Amazon Web Services wants to reinvent high performance computing (HPC) and according to VP of AWS global infrastructure Peter DeSantis, it all starts with the network.

Speaking at his Monday Night Live keynote, DeSantis said AWS has been working for the last decade to make supercomputing in the cloud a possibility.

"Over the past year we've seen this goal become reality," he said.

According to DeSantis, there's no precise definition of an HPC workload, but he said the one constant is that it is way too big to fit on a single server.

"What really differentiates HPC workloads is the need for high performance networking so those servers can work together to solve problems," he said, talking on the eve of AWS re:Invent about what the focus of the cloud giant's annual Las Vegas get together will be.

"Do I care about HPC? I hope so, because HPC impacts literally every aspect of our lives … the big, hard problems in science and engineering."

See also: How higher-ed researchers leverage supercomputers in the fight for funding (TechRepublic)

DeSantis explained that typically in supercomputing, each server works out a portion of the problem, and then all the servers share the results with each other.

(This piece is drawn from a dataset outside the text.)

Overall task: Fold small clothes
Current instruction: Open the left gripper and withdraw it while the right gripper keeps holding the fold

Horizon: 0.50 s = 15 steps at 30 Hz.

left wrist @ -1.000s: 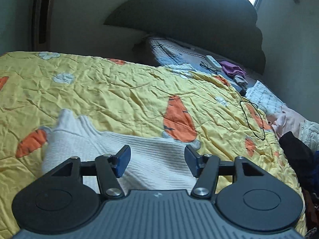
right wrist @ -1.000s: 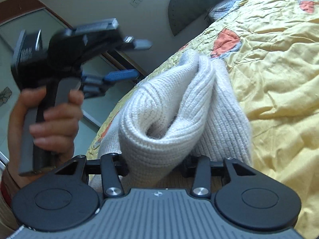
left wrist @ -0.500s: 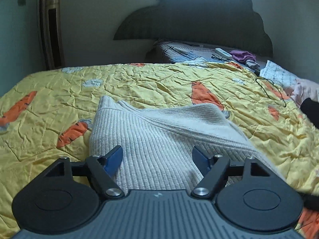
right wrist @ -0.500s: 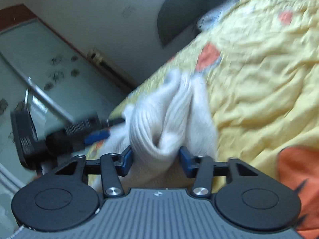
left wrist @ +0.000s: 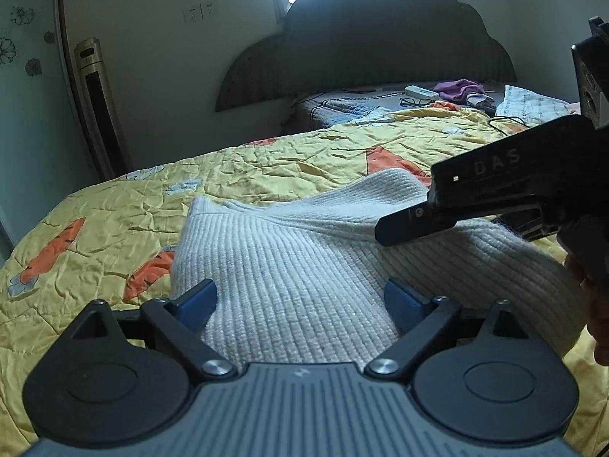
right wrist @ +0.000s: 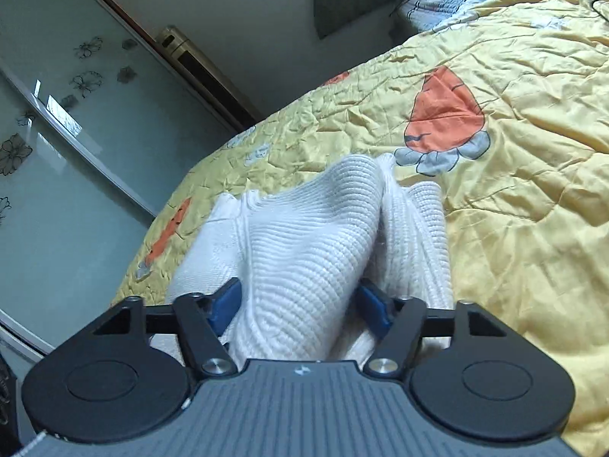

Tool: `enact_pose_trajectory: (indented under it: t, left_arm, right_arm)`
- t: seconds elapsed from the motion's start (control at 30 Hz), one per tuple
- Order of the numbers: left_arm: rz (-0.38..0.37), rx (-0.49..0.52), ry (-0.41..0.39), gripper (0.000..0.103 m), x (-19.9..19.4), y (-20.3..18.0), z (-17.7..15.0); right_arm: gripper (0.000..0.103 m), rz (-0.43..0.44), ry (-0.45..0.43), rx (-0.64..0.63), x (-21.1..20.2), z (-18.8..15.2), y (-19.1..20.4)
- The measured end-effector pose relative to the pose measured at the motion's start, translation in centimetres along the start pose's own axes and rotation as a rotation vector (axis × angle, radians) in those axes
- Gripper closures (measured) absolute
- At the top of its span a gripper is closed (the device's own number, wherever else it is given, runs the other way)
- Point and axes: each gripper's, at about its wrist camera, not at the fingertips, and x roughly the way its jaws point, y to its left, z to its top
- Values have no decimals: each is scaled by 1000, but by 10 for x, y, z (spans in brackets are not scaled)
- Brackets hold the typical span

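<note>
A white ribbed knit garment (left wrist: 289,259) lies on the yellow carrot-print quilt (left wrist: 114,213). My left gripper (left wrist: 300,301) is open, its blue pads either side of the garment's near part. The right gripper's black body (left wrist: 495,190) shows at the right of the left wrist view, over the garment's raised far fold. In the right wrist view the garment (right wrist: 304,251) bunches up between my right gripper's (right wrist: 300,304) blue pads, which are spread wide and no longer pinch it.
A dark headboard (left wrist: 380,38) stands behind the bed. A remote, glasses and purple cloth (left wrist: 460,89) lie near the pillows. A tall tower unit (left wrist: 99,103) stands by the left wall. A glass sliding door (right wrist: 76,133) is at the bed's left.
The right gripper has swung the garment's fold across toward the left and opened its jaws from its hold. The left gripper moved closer, low over the garment.
</note>
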Motion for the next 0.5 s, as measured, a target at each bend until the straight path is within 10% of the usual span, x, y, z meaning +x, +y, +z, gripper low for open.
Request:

"This information exchange allows the servers to continue doing their work," he said. "The need for tight coordination puts significant pressure on the network."

To scale these HPC workloads effectively, DeSantis said a high-performance, low-latency network is required.

"If you look really closely at a modern supercomputer, it really is a cluster of servers with a purpose-built, dedicated network …  network provides specialised capabilities to help run HPC applications efficiently," he said.

In touting the cloud as the best place to run HPC workloads, DeSantis said the "other" problem with physical supercomputers is they're custom built, which he said means they're expensive and take years to procure and stand up.

"One of the benefits of cloud computing is elasticity," he continued.

Another problem AWS wants to fix with supercomputing in the cloud is the democratisation element, with DeSantis saying one issue is getting access to a supercomputer.

"Usually only the high-value applications have access to the supercomputer," he said.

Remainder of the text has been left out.